The vote came after Deputy Public Works Director Vince Auriemma presented information on “two distinct, but definitely related projects.”
The first project begins in the next few weeks when CDOT will begin bridge replacement work on the Highway 58 bridge over Ford Street. The bridge, built in 1957, will cost the state an estimated $9.1 million to replace. The work will reduce Highway 58 to one lane in both directions.
“They’re estimating at least 11 months for construction,” said Auriemma.
During the construction, the fishhook on-ramp will remain closed. Auriemma said that due to the sharp turn, and proximity to the Washington Street off-ramp, CDOT proposed closing the ramp permanently. He said that the ramp closure could allow the city to build an earthen berm to block roadway noise for nearby residents.

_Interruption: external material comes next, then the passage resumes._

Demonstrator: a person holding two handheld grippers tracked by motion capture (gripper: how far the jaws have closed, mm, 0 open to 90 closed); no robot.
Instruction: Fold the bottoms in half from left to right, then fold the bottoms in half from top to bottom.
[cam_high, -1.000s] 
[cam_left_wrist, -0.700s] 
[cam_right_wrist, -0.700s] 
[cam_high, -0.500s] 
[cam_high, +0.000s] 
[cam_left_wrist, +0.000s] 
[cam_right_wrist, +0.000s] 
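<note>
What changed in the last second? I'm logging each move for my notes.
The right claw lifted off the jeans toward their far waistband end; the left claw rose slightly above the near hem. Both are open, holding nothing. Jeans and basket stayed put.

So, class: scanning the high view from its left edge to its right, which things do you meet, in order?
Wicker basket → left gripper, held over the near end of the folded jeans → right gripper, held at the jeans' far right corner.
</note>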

Ten residents who live nearby spoke at the meeting.
“I listen to those big 18-wheelers going westbound, and when they’re shifting or breaking they’re extremely loud,” said Terry Sanchez.

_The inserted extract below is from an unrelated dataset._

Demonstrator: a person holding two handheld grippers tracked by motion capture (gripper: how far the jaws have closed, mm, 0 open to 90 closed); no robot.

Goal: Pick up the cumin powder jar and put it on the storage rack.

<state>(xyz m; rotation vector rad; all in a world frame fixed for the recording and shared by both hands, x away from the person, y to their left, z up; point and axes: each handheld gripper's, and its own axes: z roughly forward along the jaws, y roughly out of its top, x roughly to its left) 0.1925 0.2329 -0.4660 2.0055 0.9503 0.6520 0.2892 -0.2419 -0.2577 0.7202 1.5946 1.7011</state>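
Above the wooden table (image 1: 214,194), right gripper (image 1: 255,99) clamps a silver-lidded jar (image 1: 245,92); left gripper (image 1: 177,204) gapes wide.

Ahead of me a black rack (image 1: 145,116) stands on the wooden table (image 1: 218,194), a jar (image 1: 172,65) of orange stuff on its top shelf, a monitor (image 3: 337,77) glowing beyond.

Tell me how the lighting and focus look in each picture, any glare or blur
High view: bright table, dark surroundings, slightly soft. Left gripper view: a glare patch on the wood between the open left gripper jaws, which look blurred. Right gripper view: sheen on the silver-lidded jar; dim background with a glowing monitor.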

She added that in her 16 years at that location, the road noise occasionally rattles her whole house.
City sound studies found the neighborhood experiences decibel levels ranging from 62 to 69 due to highway noise. With the berm installed, Auriemma said the study predicted sound levels would be brought down to 56 or less.
Normal conversation is set at around 60 decibels. On the decibel scale, 70 decibels is twice as loud as 60, with the high 60’s being identified as the level at which most people report irritation.

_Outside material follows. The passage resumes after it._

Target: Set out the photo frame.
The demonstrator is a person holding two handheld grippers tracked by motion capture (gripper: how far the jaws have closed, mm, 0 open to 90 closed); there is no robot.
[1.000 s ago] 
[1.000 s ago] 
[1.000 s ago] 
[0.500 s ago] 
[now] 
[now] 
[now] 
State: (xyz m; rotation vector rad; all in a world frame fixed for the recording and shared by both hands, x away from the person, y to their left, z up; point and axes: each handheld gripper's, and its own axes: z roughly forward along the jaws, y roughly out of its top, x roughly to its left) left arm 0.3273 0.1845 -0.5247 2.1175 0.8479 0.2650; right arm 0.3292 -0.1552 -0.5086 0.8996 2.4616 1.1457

The city planning goals calls for 55 decibels.
One local resident said the projected sound benefits were not worth the inconvenience of losing the on-ramp, but most of the speakers echoed a sentiment Sanchez had shared.
“I use the fishhook every day, but enhancing our quality of life is much more important,” Sanchez said.
The City Council agreed, and voted unanimously to approve the ramp closure and building of the berm.
Auriemma said the dirt berm, which will be identical in design as existing ones along Highway 93, would cost $50,000 to $80,000. He said it would take more than a year to find the required 6,000 cubic feet of dirt.
Also discussed at the meeting was the possible modification of the city’s one-percent residential growth limit policy. The proposed changes include an end to the senior housing exemptions in 2014, while adding more flexibility for potential developers in proximity to the new Light Rail station. Starting in 2015, the new policy would actually require the city to average a maximum 0.9 percent annual growth.
A first reading of the proposed changes will be given at the Thursday, June 14 council meeting. A public hearing on the proposed changes is scheduled for the city’s July 11 meeting.